First we assume this x-2y+3z=9 is eq.1 -x+3y = -4 is eq.2 2x-5y+5z=17 is eq.3 First I subtracted eq.2 and 3 from eq.1 x - 2y + 3z = 9 -(-x + 3y) =-(-4) -(2x - 5y + 5z =-17 So here, if you do it carefully, you can notice that the x and y’s will cancel and you’re left with -2z on LHS and -4 on RHS -2z = -4 2z = 4 z = 2 Then we can substitute the value of z into eq.1 So it becomes: x - 2y + 3z = 9 x - 2y + 3*2 = 9 x - 2y + 6 = 9 x - 2y = 9 - 6 x - 2y = 3 Mark the above equation as eq.4 Now we add eq.2 to eq.4 so that: x - 2y = 3 -x + 3y=-4 Now x will cancel out and y will be left on LHS and -1 will be left on the RHS So, y=-1 Now to your wish, you can substitute this value of y into eq.2 or eq.4, but I substituted it into eq.4 as x is on itself with no coefficients or signs in front of it So, we get: x - 2y = 3 x - 2*(-1) = 3 x + 2 = 3 x = 3-2=1 Therefore, the final answer is: (x,y,z) = (1, -1, 2)

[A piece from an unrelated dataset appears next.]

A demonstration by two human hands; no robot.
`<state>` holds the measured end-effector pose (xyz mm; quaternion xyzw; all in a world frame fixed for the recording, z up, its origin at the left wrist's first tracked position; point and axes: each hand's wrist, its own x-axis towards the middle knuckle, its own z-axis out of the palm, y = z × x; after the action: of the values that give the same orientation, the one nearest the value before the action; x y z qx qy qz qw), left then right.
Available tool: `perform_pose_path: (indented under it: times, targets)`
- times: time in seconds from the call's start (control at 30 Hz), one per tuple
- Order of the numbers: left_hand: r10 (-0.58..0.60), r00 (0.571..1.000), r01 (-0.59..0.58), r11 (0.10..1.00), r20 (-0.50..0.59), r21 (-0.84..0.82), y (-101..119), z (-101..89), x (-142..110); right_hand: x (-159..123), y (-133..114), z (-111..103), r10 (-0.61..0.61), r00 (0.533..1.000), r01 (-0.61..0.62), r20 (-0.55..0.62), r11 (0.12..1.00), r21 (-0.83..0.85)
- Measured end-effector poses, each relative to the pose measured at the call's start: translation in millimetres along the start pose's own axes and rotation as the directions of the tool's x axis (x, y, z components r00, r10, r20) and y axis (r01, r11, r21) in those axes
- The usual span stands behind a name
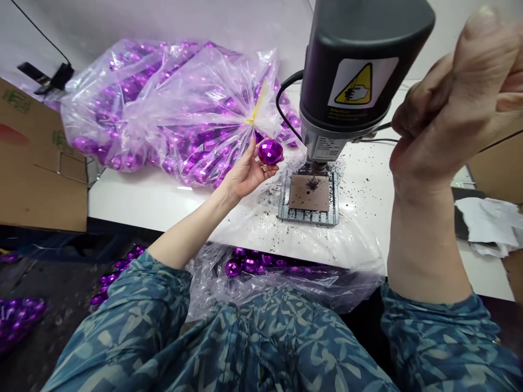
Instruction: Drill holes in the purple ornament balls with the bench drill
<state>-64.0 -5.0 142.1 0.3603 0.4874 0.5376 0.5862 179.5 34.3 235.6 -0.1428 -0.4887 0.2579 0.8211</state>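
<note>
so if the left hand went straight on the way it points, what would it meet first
Likely the black cable beside the drill press, or the machine itself: the left hand, holding the purple ball, points that way, but depth is unclear here.

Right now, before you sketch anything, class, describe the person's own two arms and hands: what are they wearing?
The left sleeve and right sleeve are loose, blue-teal fabric with a pale leaf-like print, leaving the forearms uncovered. Neither the left hand nor the right hand wears a glove. A gold-coloured ring shows on a left finger.
</note>
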Motion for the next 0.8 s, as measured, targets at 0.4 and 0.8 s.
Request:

By the way, when you were taking two of the three linear-equations to solve for a variable, all of the problems were on the small side & all of the problems were difficult to decipher (blurry!). 🤔
Kindly help on this question 🙏🙏 Find the set of values of a for which the system of equations x − 2y − 2z + 7 = 0 2x + (a − 9)y − 10z + 11 = 0 Given that a = −3, show that the system of equations has no solution 3x − 6y + 2az + 29 = 0
Shuffle the stand-alone constants to the right, and the variable terms (i.e. those with x, y, and z) to the left. Treat (a - 9) and 2*a as constant coefficients. Construct the matrix equation, in the form of A*X = B, where you'll have a square matrix of coefficients (A), multiplied by a column matrix (X) of x, y, and z, which equals a constant matrix (B) of the three stand-alone constants. For the system to have just one solution, the square matrix will have a non-zero determinant. For the system to have either no solution, or an infinite number of solutions, you'll need a determinant of zero for the square matrix. To find a determinant of a 2x2 matrix, it's the product along the positive (down-right) diagonal, minus the product along the negative (down-left) diagonal. For a 3x3 matrix, which we have, we have 3 products along positive diagonals to add up, and 3 products negative diagonals to subtract. See rule of Sarrus. This will generate a quadratic formula to solve for a, which is: a^2 - 2*a - 15 = 0 It has two solutions, a = -3, and a=+5. To show that a = -3 gives us no solution, apply this value of a, and look for a pair of equations with a pattern of coefficients that are proportional to each other. For us, this will be: 1*x - 2*y - 2*z = -7, and 3*x - 6*y - 6*z = -29 As you can see, the coefficients are all proportional to the corresponding coefficients in the other equation, but the stand-alone constants aren't. This means the two equations are contradictory, and there is no solution for x, y, and z, when a = -3. It's a few more steps to do the same for a=5, but it is also the case that when a=5, there are two contradictory equations.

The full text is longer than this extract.